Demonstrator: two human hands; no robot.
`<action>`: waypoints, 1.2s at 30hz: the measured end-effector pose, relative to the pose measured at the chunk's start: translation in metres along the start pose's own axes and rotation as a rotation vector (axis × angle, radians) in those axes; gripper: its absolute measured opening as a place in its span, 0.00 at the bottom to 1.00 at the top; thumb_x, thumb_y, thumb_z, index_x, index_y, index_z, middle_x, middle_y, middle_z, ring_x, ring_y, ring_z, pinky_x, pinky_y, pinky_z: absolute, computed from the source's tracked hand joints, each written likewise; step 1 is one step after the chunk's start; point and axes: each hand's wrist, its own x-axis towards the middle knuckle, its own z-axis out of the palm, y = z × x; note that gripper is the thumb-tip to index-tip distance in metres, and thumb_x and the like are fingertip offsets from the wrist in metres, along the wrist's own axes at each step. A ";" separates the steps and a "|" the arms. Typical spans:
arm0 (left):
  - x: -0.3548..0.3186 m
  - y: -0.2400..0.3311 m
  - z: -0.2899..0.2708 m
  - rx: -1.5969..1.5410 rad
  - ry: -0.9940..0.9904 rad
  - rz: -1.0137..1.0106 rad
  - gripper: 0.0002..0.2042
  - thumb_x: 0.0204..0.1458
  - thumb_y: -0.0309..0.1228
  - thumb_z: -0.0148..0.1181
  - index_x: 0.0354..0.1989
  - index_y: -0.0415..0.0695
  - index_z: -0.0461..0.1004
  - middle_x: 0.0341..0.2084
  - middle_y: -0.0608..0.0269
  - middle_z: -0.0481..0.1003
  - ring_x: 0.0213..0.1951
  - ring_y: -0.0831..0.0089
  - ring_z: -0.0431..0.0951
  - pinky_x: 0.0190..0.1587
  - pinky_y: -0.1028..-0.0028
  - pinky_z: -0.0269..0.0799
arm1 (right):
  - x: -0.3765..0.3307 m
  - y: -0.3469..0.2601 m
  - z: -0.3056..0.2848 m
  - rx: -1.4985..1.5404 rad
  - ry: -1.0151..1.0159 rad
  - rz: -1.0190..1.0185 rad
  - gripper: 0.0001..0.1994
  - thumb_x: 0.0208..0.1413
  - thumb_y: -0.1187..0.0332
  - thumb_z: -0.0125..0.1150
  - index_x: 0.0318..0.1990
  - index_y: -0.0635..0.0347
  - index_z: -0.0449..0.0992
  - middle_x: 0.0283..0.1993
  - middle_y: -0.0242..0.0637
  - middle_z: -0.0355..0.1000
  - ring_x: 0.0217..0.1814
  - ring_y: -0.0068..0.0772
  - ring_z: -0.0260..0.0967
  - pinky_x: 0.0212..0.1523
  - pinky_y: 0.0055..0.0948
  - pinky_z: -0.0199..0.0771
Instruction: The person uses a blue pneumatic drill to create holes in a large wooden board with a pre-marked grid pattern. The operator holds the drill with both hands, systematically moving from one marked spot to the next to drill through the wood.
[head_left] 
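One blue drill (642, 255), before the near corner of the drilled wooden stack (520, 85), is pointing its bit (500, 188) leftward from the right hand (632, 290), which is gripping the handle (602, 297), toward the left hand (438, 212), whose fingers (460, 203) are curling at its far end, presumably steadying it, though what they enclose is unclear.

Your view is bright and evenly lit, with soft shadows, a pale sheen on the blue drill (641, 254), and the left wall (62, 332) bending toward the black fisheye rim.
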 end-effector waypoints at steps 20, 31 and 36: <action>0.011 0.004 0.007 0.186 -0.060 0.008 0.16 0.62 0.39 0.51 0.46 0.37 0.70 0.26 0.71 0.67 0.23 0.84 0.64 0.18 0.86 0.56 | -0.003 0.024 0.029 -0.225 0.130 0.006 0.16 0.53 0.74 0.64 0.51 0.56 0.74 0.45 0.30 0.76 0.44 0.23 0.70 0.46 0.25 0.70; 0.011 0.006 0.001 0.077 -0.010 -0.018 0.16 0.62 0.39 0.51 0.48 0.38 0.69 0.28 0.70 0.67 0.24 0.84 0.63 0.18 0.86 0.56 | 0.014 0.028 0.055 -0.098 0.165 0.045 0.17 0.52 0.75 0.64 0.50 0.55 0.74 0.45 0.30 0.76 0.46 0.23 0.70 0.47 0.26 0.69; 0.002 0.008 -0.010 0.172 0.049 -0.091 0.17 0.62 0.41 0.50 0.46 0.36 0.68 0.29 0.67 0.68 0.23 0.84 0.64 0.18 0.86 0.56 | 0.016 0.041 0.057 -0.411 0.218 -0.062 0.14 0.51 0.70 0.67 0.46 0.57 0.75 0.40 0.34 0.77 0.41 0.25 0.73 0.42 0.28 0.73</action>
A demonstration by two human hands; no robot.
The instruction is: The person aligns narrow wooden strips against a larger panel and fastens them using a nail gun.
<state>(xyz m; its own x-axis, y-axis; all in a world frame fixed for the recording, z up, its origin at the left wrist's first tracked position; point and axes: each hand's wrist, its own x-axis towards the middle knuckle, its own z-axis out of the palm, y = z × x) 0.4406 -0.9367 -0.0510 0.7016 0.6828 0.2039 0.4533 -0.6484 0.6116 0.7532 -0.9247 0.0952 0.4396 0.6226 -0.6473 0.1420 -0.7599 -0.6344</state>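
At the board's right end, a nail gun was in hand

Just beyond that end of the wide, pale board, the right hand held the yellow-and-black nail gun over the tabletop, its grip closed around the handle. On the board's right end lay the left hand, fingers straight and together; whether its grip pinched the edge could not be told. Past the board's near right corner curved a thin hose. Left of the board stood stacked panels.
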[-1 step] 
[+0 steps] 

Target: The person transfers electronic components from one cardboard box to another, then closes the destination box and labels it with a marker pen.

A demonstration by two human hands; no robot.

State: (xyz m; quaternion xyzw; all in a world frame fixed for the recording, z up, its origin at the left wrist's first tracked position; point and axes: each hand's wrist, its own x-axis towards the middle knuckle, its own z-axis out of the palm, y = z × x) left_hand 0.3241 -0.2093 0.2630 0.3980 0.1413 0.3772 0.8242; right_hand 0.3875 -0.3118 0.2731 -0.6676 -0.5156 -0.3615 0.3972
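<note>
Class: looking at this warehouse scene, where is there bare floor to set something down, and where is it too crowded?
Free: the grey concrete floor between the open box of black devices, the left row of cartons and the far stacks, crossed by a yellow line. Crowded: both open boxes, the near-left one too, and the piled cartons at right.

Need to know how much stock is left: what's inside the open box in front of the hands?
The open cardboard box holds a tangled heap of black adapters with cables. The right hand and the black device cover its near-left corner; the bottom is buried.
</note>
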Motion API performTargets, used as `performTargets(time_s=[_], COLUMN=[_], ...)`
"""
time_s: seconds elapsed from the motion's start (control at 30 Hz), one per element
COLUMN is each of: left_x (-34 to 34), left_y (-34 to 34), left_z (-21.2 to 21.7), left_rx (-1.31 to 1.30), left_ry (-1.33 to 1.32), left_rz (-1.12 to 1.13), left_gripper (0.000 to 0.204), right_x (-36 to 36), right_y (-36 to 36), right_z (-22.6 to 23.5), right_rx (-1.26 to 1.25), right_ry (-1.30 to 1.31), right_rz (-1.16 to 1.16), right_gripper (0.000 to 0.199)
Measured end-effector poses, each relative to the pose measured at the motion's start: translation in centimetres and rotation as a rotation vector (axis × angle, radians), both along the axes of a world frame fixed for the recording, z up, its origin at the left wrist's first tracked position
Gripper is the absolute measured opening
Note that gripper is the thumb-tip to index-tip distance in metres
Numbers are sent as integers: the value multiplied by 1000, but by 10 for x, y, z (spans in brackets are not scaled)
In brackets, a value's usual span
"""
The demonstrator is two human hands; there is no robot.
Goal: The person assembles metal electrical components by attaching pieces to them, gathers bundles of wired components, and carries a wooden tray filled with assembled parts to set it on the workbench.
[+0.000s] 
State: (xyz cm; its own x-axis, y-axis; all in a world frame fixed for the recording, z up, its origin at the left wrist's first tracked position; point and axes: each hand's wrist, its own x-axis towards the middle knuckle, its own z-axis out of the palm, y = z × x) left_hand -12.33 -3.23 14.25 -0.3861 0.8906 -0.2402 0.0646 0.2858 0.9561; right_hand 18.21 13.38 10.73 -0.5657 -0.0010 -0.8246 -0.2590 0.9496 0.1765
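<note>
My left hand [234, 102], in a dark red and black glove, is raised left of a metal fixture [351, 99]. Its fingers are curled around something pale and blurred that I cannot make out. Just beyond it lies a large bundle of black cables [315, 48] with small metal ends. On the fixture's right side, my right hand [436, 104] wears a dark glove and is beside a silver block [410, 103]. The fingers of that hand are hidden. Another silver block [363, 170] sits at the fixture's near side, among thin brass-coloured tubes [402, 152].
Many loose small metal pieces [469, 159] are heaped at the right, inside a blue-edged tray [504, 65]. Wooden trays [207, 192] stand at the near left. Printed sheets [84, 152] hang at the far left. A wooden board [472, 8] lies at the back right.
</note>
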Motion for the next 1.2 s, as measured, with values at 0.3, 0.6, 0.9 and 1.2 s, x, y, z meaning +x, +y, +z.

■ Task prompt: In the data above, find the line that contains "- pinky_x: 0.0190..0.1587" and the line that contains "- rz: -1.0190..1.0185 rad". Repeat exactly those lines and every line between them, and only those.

■ Solution:
  - pinky_x: 0.0190..0.1587
  - pinky_y: -0.1028..-0.0028
  - pinky_z: -0.0269..0.0799
arm1 (right):
  - x: -0.3765..0.3307 m
  - y: -0.3469..0.2601 m
  - z: -0.3056..0.2848 m
  - rx: -1.4985..1.5404 rad
  - ry: -1.0151..1.0159 rad
  - rz: -1.0190..1.0185 rad

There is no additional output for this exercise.